The life of John McAfee is, to put it mildly, extraordinary. If a scriptwriter went to a Hollywood movie producer with such a tale, they’d be laughed out of the room. But John McAfee is real. And he’s back in the US.
The software tycoon landed at Miami International Airport on a flight from Guatemala on Wednesday evening and immediately found himself in the middle of a media scrum.
“I’ve been running through jungles and rivers and oceans and I think I need to rest for a while,” McAfee told reporters.
He wasted little time, however, in getting a post up on his blog. Though later removed, the LA Times managed to catch it before it went offline. In the post, titled “I am in South Beach”, he said he currently had “no phone, no money, no contact information.”
“I was escorted off of the plaane [sic] by Customs and Immigration,” he wrote, adding that 10 agents “whisked me to a safe place, asked some questions, and then said, ‘Where would you like to go?’”
The officials apparently took him to a taxi stand from where he made his way to the Beacon Hotel in South Beach. The post was removed and replaced with a message that asked people – members of the international media currently scrambling to get to the Beacon Hotel no doubt among them – to “please respect John’s privacy this evening.” Fat chance of that happening.

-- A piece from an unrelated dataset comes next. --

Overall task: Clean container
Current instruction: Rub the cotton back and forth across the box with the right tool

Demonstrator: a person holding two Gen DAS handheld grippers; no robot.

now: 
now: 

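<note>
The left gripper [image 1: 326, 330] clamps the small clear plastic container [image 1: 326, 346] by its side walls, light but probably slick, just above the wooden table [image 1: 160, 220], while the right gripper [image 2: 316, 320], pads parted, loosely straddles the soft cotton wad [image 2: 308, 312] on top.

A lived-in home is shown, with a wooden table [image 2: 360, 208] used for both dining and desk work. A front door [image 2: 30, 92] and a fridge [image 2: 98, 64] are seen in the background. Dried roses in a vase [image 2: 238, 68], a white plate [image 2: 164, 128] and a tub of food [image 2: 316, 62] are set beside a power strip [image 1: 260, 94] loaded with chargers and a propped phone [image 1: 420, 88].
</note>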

McAfee fled his home in Belize last month after police on the island said they wanted to talk to him about his neighbor who died from gunshot wounds on November 11.
Claiming that the whole episode was part of a government plot against him, McAfee fled to Guatemala where he was promptly arrested for entering the country illegally. On Wednesday night he was deported from Guatemala to the US.
But what next for the eccentric multi-millionaire? LA Times reporter Christine Mai-Duc told BBC radio that it was unclear if McAfee was a free man, saying there was currently no information from officials in the US, Guatemala or Belize as to whether any charges can or will be brought against the 67 year old.
Mai-Duc said that the Belize authorities understand that for the US to consider returning McAfee to the island would require him to be defined as a suspect in the death of his neighbor. Up to now the authorities in Belize have stated that he is not a suspect but instead “a person of interest with whom they’d like to talk.”
But with McAfee, it seems to be less of a case of what the authorities have planned for him and more about what he has planned for them.